Outro posicionamento adotado pela Soneda para atingir uma fatia de público de maior poder aquisitivo é transformar a perfumaria em uma "âncora de beleza" nos shoppings, com lojas de 600 metros quadrados - assim como grandes varejistas do porte da C&A, Renner ou Riachuelo, por exemplo. 

Além dos store in store, essas lojas terão quiosques que servirão como "ilhas de marcas", inclusive premium, para também oferecer experimentação e reforçar a estratégia de tornar a Soneda sinônimo de beleza, segundo Kamachi. A ideia é concorrer de igual para igual, diferente de lojas de rua. 

"Quando você vai para o shopping, concorre com o comércio formal. Na rua você fica mais exposto ao informal, de preços menores, e isso canibaliza demais", afirma. "Esse é um dos motivos para investir nesse novo nicho, mirando a classe B+: entregar experiência sem se preocupar com preço." 

Presente nos shoppings Internacional e Maia, em Guarulhos, a Soneda deve abrir ainda este ano lojas nos Shopping Light, Shopping Itaquera e Golden Shopping. Unidades no Shopping Taboão e Shopping Campo Limpo são previstas para 2023. Com esses lançamentos, a rede prevê chegar a 43 unidades até o fim do próximo ano.

E como ficam os clientes originais da Soneda, espalhados pelos bairros de todos os lados da capital paulista e cidades menores da Região Metropolitana e do Interior de São Paulo? De acordo com Kamachi, continuarão a ser atendidos. A buscar pelo público B+, e quem sabe até o AA, andará em paralelo.

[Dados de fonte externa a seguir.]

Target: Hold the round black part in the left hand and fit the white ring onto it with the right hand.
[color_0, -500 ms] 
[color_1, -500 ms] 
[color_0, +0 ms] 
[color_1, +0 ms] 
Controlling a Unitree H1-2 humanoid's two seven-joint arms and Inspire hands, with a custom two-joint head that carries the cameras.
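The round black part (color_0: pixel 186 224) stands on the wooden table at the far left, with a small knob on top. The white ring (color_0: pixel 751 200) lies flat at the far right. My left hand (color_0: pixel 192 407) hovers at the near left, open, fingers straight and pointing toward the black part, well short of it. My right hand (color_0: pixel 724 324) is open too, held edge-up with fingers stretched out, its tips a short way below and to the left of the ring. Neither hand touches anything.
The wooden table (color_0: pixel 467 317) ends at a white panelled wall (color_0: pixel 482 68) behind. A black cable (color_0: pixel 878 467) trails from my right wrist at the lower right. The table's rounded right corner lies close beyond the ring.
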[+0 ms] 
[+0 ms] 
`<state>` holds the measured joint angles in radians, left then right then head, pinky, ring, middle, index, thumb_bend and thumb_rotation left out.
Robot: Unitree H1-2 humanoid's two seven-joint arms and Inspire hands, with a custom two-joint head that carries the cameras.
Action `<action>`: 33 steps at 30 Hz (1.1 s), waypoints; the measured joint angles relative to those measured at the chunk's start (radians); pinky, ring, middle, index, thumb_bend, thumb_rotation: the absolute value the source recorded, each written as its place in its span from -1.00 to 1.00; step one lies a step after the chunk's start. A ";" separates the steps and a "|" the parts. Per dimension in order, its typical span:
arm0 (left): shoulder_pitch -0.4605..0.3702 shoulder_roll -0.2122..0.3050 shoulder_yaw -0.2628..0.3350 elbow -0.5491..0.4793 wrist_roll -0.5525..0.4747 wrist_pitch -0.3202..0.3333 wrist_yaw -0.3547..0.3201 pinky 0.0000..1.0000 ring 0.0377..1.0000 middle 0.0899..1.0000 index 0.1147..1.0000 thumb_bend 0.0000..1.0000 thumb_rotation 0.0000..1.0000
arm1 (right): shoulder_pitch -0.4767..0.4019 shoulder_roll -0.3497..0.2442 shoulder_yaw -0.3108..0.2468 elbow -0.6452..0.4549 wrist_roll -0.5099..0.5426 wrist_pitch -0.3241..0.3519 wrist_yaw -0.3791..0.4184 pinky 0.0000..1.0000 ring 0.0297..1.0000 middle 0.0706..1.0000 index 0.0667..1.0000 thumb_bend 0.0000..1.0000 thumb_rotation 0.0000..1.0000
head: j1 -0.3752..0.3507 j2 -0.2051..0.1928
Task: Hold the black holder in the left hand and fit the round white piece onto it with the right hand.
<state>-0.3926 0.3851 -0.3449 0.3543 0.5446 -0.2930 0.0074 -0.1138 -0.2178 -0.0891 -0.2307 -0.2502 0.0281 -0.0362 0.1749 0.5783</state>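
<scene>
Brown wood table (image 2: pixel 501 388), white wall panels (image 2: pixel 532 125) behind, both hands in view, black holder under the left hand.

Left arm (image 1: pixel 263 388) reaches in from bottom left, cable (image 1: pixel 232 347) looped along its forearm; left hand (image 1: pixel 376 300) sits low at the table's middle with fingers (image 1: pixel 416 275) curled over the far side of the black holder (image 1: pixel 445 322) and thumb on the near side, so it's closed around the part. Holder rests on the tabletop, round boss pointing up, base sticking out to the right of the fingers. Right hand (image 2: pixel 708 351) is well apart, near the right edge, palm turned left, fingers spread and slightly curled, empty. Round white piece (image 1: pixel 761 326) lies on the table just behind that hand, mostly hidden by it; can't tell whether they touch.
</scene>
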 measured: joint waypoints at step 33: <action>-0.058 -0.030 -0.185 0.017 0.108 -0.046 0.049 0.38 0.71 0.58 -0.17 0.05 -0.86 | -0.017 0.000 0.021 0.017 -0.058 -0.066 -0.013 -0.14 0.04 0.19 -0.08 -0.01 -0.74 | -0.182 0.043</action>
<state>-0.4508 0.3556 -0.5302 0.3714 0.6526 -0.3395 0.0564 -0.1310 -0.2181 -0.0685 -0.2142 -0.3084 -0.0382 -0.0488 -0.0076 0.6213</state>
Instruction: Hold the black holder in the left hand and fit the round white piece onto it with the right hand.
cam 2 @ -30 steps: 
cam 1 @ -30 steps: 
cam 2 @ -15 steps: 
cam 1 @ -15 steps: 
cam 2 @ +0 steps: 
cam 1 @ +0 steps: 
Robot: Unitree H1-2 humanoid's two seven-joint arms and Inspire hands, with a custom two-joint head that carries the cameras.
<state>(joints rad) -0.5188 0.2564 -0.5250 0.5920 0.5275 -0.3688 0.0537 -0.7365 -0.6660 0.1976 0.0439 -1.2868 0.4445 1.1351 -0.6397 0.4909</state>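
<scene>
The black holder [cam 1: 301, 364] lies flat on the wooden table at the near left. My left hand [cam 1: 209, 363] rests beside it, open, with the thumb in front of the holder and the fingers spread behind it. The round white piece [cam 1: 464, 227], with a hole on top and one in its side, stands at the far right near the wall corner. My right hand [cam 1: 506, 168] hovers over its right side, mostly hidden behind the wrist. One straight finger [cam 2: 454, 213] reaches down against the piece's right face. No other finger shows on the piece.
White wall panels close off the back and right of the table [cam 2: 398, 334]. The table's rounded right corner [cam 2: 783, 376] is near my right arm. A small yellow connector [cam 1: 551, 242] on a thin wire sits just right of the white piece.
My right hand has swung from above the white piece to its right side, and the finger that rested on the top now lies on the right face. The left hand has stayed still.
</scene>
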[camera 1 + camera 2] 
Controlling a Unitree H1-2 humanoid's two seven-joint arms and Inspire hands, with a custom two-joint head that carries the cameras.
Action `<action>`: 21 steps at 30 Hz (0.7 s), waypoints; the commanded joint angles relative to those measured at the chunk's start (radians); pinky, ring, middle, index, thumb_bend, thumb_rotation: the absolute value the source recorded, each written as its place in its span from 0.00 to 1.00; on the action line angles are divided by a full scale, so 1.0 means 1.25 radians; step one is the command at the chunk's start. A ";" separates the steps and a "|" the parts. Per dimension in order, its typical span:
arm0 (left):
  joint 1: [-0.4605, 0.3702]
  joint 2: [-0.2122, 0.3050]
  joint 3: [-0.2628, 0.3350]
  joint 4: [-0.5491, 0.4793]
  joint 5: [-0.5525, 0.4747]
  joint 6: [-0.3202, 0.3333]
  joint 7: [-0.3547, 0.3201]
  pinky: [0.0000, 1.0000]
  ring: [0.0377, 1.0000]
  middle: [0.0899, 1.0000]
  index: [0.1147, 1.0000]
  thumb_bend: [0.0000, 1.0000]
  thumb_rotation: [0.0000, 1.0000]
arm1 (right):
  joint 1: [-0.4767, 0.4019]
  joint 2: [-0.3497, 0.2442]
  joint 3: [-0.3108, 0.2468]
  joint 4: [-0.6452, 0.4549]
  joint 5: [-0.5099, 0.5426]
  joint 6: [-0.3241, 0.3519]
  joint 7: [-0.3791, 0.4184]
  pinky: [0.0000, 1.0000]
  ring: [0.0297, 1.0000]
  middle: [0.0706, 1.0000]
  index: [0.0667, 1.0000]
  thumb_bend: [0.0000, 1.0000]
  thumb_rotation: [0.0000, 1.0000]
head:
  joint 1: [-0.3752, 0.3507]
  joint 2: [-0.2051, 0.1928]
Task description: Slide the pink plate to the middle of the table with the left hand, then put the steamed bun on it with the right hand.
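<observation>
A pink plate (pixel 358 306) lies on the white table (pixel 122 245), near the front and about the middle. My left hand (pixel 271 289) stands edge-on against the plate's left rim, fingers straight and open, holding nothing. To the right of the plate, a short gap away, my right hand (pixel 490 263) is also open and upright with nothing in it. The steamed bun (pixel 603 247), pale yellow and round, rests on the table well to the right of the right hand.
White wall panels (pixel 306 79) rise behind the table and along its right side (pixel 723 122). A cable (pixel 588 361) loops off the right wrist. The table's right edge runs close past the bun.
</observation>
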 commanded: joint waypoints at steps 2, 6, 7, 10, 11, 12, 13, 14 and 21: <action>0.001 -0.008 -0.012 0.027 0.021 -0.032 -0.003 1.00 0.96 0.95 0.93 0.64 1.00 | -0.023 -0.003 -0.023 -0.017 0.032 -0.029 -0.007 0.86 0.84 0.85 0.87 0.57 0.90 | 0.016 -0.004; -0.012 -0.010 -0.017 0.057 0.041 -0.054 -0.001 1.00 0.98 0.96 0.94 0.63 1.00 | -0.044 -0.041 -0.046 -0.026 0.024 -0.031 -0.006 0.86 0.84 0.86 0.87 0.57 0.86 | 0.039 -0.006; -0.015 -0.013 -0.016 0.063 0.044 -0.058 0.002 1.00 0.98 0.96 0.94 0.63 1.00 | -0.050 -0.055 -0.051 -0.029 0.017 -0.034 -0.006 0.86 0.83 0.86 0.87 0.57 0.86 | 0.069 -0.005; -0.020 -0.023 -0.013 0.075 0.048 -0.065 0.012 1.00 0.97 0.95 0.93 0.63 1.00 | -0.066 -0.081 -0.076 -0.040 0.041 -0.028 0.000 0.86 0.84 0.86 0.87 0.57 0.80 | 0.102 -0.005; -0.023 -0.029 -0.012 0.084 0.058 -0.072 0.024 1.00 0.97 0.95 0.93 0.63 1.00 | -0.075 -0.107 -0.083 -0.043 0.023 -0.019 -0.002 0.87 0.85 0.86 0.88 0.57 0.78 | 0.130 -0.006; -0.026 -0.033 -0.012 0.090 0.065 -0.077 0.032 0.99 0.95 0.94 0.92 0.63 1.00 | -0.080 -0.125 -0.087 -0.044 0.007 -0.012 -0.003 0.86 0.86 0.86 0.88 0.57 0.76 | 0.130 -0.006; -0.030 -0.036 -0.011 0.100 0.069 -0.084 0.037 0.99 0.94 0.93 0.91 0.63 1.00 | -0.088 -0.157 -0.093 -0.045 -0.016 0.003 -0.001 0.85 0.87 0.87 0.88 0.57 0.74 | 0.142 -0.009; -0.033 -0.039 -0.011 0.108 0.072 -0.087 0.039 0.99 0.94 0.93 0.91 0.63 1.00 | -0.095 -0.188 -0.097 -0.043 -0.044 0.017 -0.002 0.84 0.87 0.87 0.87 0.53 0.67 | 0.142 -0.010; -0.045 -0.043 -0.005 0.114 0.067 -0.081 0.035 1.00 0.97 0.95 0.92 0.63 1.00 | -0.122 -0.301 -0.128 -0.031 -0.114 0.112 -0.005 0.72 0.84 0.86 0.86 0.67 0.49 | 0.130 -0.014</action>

"O AA consegue comprar nas lojas 'dele', mas nem sempre o B vai entrar naquela loja", lembra. "Então, é uma estratégia, de fato, para tornar a Soneda democrática, com espaço para todas as marcas e públicos."

Com a experiência da Augusta, a ficha caiu, diz o diretor: a Soneda queria vender experiência para "todo mundo", tanto na loja da Augusta como na da Vila Nova Cachoeirinha. 

Mas não adianta vender experiência a quem quer eficiência - ou seja, encontrar o produto e ir para casa descansar. "Foi outra curva de aprendizagem: temos as lojas híbridas, e entendemos que era preciso clusterizar as lojas em 'experiência' e 'eficiência' para entregar de fato o que o cliente está buscando", explica. "Em resumo, são duas propostas distintas, mas uma acaba compensando a outra."